This content introduces Cypher, a declarative graph query language for Neo4j, explaining its origins, core concepts like pattern matching, and basic operations for creating, querying, and managing data within a property graph.
Mind Map
Click to expand
Click to explore the full interactive mind map • Zoom, pan, and navigate
hey everyone. Welcome back to the Intro to Graph Databases Series. This is episode five,
and my name is Ryan Boyd from the Neo4j developer relations team. I'll be your guide today to
teach you an introduction to Cypher, the graph query language. In order to understand the
value in Cypher as a graph query language, it's important for you to understand why we
created Cypher. And that has to do with the history of the Neo4j developer surface. When Neo4j
first started in around year 2000, we had an embeddable Java API. This Java API allowed
you to imperatively traverse a graph, create new relationship and nodes, and that sort
of thing, but was only accessible within Java. Come to around the 1X series of Neo4j in
2010 and we wanted to extend these capabilities from Java into other clients - other clients
that are acting outside of the database server and they're on the network. And for that,
we created a REST-based API. And this REST-based API was still pretty low level. We had some
different requirements, though as we expanded Neo4j's adoption and Neo4j became more popular by
different communities. So we really wanted a declarative query language that's readable
and expressive. Very similar to how many developers use SQL when interacting tables, we wanted
a similar declarative language for graphs. We wanted it to be able to do all CRUD operations.
Create, read, update, delete, all the main operations. Not just be a querying language.
We also wanted to base it on patterns. The core patterns that you're looking for in a
graph. And we wanted to make it really powerful so that you could actually convert people
from using the more imperative languages over to this declarative language. And we wanted
to allow it to be opened up and adopted by other graph technology.

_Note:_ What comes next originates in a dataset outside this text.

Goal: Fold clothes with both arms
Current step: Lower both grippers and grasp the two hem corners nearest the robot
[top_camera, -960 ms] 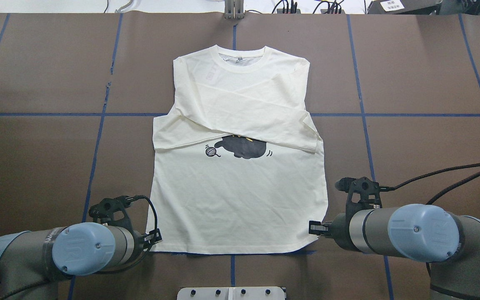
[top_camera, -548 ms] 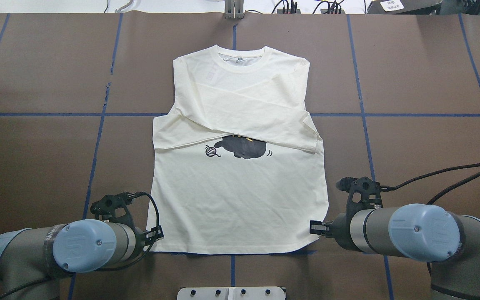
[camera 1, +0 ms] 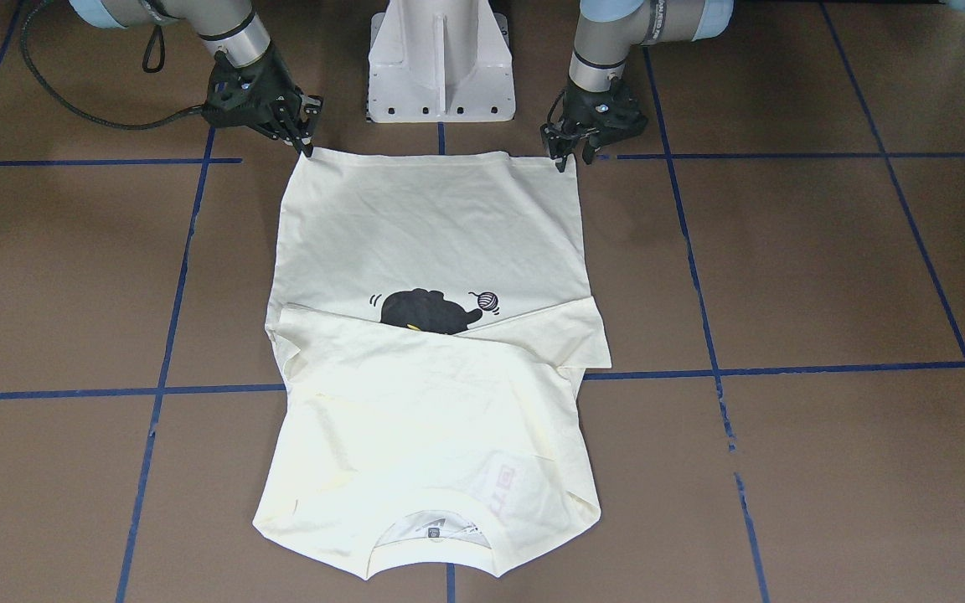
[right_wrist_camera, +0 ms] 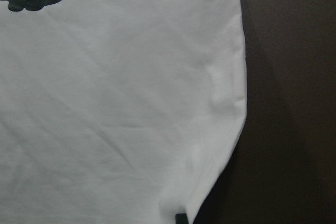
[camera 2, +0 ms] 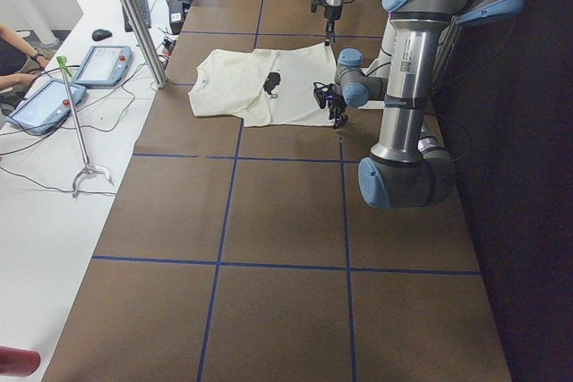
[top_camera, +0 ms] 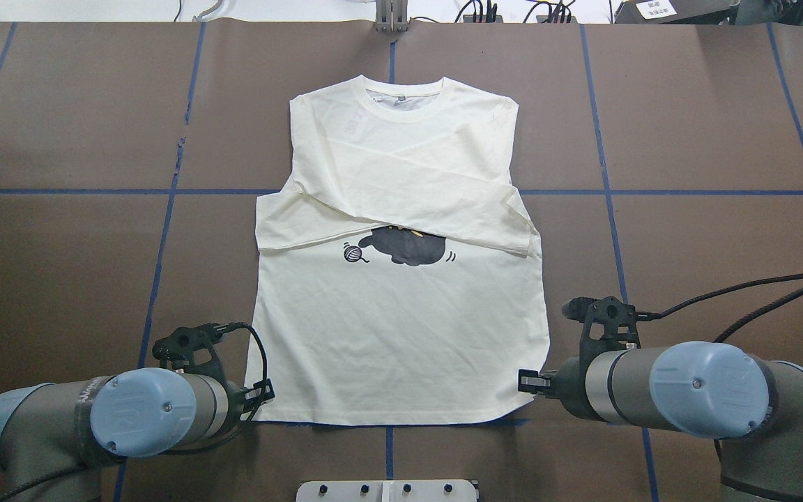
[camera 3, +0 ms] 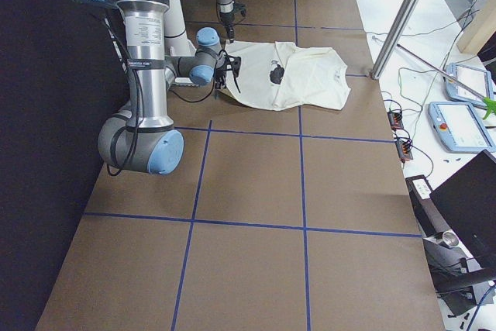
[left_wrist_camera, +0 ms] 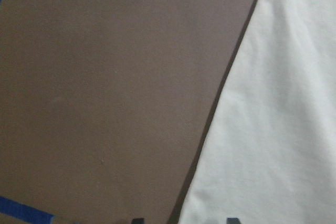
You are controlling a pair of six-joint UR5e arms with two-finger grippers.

So in order to do this, we invented the next set of developer surface for Neo4j and that
was Cypher over HGP, the Cypher query language that we're going to review today. And that
Cypher over HGP library also allowed you to access Neo4j remotely from outside of the
Java environment, but provided this declarative language in order to access it. And then as
we advanced on and did a 3.0, 3.1, 3.2 series of Neo4j, we also launched the Bolt Protocol,
a binary protocol that makes it much more type safe to interact with Neo4j and provides
a series of official language drivers - such as Java, .NET, Python, and JavaScript - and
user-defined procedures and functions so that you could still do those interactions with
the Java API if you want to, but call them from within Cypher. All of the procedures
and functions can be called from within Cypher. And that was very important to us. From an
openist perspective, we did release Cypher under the openCypher Project. openCypher aims
to deliver a full and open specification of the industry's most widely adopted graph database
query language Cypher. You can visit opencypher.org to find out more about the openCypher Project
and other databases such as SAP HANA, which have adopted the Cypher technology.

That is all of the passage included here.